Heute, nach einigen Jahren und einigen Tausend kilometern ist es schon fast alltäglich geworden, der Traum ist verblasst und der Alltag hat schon lange einzug gehalten.

Wenn mich heute jemand fragt, Traum oder Realität, was mir lieber wäre. Ganz eindeutig der Traum, da gibt es keine Wolkenbrüche, keine gemeinen Insekten die sich wie Kamikaze in mein Gesicht stürzen, nur Genuss pur!!

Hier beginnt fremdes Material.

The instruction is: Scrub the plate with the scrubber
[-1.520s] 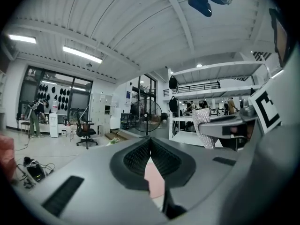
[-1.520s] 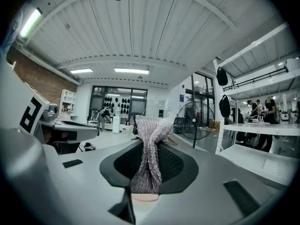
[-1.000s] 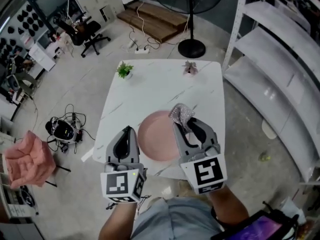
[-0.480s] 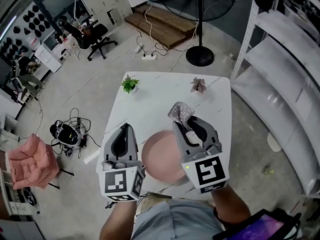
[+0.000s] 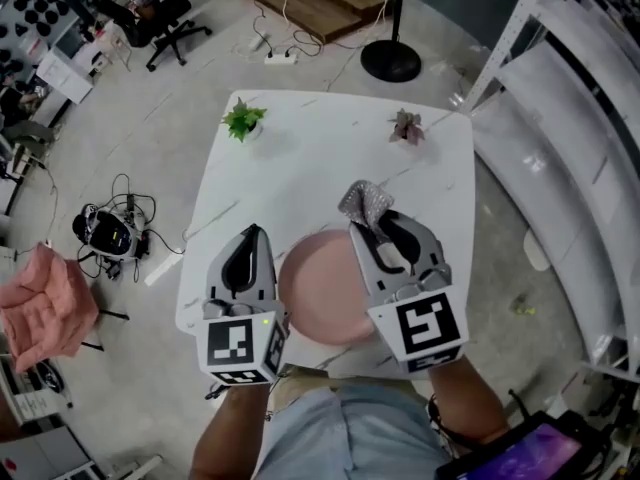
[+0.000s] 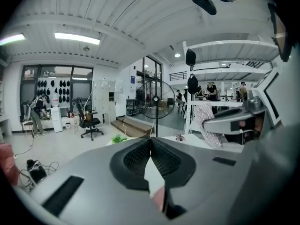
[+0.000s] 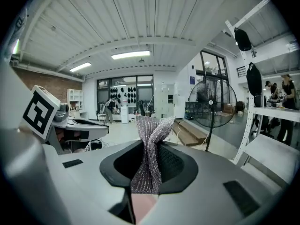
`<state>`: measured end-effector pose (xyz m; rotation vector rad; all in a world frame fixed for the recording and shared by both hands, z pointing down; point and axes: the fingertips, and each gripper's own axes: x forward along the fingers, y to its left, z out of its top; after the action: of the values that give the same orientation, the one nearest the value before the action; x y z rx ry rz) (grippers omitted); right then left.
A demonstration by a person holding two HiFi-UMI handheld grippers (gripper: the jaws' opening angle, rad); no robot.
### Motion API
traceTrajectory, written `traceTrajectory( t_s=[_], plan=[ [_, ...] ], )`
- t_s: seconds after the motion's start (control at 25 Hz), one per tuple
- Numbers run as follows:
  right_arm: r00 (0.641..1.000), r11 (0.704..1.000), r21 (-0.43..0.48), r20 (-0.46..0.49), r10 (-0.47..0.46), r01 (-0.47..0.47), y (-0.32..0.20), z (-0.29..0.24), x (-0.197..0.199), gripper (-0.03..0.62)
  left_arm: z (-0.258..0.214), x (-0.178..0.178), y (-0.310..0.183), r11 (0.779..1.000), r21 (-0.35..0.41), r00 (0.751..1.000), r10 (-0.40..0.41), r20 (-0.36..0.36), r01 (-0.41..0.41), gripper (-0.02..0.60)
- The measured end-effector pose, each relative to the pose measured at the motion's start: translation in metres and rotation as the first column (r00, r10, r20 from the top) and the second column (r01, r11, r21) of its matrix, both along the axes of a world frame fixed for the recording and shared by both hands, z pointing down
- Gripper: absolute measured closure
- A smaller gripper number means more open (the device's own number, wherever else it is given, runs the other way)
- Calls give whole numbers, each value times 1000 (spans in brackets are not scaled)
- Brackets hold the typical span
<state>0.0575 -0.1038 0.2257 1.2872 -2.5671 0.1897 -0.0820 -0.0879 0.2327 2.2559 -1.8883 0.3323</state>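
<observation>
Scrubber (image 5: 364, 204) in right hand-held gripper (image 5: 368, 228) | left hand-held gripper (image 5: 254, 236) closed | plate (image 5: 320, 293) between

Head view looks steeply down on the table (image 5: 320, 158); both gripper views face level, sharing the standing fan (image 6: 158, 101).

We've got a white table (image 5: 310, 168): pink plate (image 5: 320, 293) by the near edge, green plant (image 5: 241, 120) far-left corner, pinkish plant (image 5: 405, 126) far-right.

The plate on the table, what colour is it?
The plate is plain pink, seen best in the head view.
</observation>
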Motion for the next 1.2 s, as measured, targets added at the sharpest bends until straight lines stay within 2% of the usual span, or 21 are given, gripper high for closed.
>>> traceTrajectory(
  t_s=[0.12,0.36,0.52,0.68,0.76,0.92,1.08,1.2],
  plan=[
    [999,997,-76,-38,5,-8,-1,32,-9,488,33,-7,-2,996,-85,1000,11,-13,-12,574],
    [994,975,-221,-111,-10,-15,11,99,-23,488,97,-20,4,978,-203,998,29,-49,-38,572],
    [984,942,-334,-175,-25,-36,27,150,-26,488,141,-22,16,949,-307,996,47,-71,-67,572],
    [970,905,-423,-237,-57,-50,40,192,-29,488,176,-22,25,928,-360,993,67,-96,-98,569],
    [963,890,-451,-263,-66,-62,44,205,-29,488,189,-22,30,917,-383,991,73,-115,-112,558],
    [950,873,-481,-304,-76,-84,45,223,-28,488,209,-20,33,892,-424,982,94,-162,-156,471],
    [940,867,-489,-331,-82,-97,43,229,-29,488,228,-18,31,869,-456,976,122,-178,-192,451],
    [932,861,-499,-351,-92,-103,40,231,-31,488,236,-12,30,854,-470,973,175,-148,-225,449]
  ],
)
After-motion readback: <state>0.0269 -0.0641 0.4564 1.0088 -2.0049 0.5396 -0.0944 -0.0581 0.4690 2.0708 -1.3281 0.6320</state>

Nun zu Deiner Frage Marcel: In den Entwicklungsländern leben die Menschen auf einer so niedrigen Armutsstufe, dass Sie nichts mehr zu verlieren haben. Wir, die reichen Touristen machen es Ihnen vor wie es unter Umständen sein könnte. Die Menschen leben Ihre Wunsch und Tagträume aus und das macht Sie glücklich und zufrieden. Irgend einmal, hoffen Sie, werden auch Sie in schönen Kleidern, in teuren Autos daherkommen und in prunkvollen Villen hausen.
Wir, Urlauber haben eigentlich schon einiges erreicht, all zu überschwängliche Wünsche haben wir nicht mehr, auf jeden Fall keine die unsere Existenz tangieren würden, und somit sind wir mit unserem materiellem Besitz verbunden und tragen Sorge es nicht zu verlieren. Ich habe noch nie gehört, dass einem Armen etwas gestohlen wurde, aber umgekehrt schon fast täglich und diese Aussicht wird auch den fröhlichsten Touristen nicht heiter stimmen.
Im übrigen ist ein Land aus unserer Perspektive arm und unterentwickelt, weil unser Land zu einen der Reichsten gehört. Die Sammelorganisationen nutzen das aus, um unser schlechtes Gewissen in klingende Münzen zu verwandeln.

Gruss, Michael
 
Aber auch in unserem Land gibt es grosse Unterschiede zwischen Reichen und Armen. Und wenn hier einem Armen der grosse Lifestyle vorgeführt wird, dann vergeht ihm doch eher das Lachen, oder? Er hat ebenfalls vieles nicht, das er somit auch nicht verlieren kann. Da trifft ihn in seiner Armut, die unter dem liegt, was in diesem Land die "Mitte" wäre wohl alles doppelt, was sogar über dieser Mitte liegt.

Da gibt es den Satz, dass es anderen Menschen in anderen Ländern ja viel schlechter gehe.
Aber es gibt auch den Satz, wieso man sich immer an denen messen muss, denen es schlechter geht ... und nicht an denen, welchen es besser geht.